Because your expectations or intentions are hard to proof - the IRS presumes that an activity is carried on for profit if it makes a profit during at least three of the last five tax years, including the current year.
If your activity doesn't generate a profit - the IRS most likley will classify it as not for profit or hobby. If an activity is not for profit, losses from that activity may not be used to offset other income. Deductions for hobby activities are claimed as itemized deductions on Schedule A (Form 1040).
However in some situations - it is possible that more than two years needed for the business to become profitable.

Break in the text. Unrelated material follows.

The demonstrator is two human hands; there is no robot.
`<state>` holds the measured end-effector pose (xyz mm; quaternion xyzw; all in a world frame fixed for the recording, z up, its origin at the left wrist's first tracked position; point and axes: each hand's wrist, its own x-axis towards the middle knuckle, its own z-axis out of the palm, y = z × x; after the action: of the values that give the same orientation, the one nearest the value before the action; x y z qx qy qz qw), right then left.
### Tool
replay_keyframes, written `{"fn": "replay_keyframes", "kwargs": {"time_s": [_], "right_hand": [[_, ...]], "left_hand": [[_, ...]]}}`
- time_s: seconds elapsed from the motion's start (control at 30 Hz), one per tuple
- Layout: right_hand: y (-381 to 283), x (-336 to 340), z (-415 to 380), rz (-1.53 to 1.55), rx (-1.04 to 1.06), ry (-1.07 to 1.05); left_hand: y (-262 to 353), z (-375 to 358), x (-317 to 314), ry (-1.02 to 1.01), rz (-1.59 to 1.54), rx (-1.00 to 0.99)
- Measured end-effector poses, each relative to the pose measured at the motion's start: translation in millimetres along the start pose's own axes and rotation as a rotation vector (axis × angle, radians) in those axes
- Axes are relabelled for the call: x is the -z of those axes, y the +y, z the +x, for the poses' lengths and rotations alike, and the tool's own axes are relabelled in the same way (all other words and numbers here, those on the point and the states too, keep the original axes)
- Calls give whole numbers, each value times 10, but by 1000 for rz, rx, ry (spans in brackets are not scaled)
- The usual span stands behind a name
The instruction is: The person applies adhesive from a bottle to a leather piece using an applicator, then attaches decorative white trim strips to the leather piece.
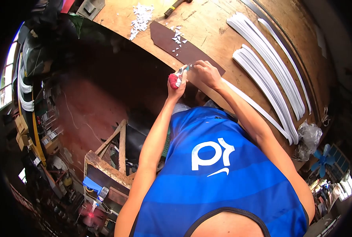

That will be your responsibility to proof that.
In order to make this determination - following factors should be used for distinguishing hobby vs. business activities:
Does the time and effort put into the activity indicate an intention to make a profit?
Does the taxpayer depend on income from the activity?
If there are losses, are they due to circumstances beyond the taxpayer's control or did they occur in the start-up phase of the business?
Has the taxpayer changed methods of operation to improve profitability?
Does the taxpayer or his/her advisors have the knowledge needed to carry on the activity as a successful business?
Has the taxpayer made a profit in similar activities in the past?
Does the activity make a profit in some years?
Can the taxpayer expect to make a profit in the future from the appreciation of assets used in the activity?
So depending on your specific situation it is possible to have business losses more than two years, but again - we are in the gray area - and you might want to avoid possible litigation.
Please let me know if you any help or clarification.
Thanks,My understanding is that for Corporation C
the IRS has said 3-5 rule does NOT apply..is that correct?
The issue is that C-corporations generally may not pass losses to shareholders - so if the C-corporation has losses they are not used to offset other income and there is no reason to determine if its activities are carried on for profit or not.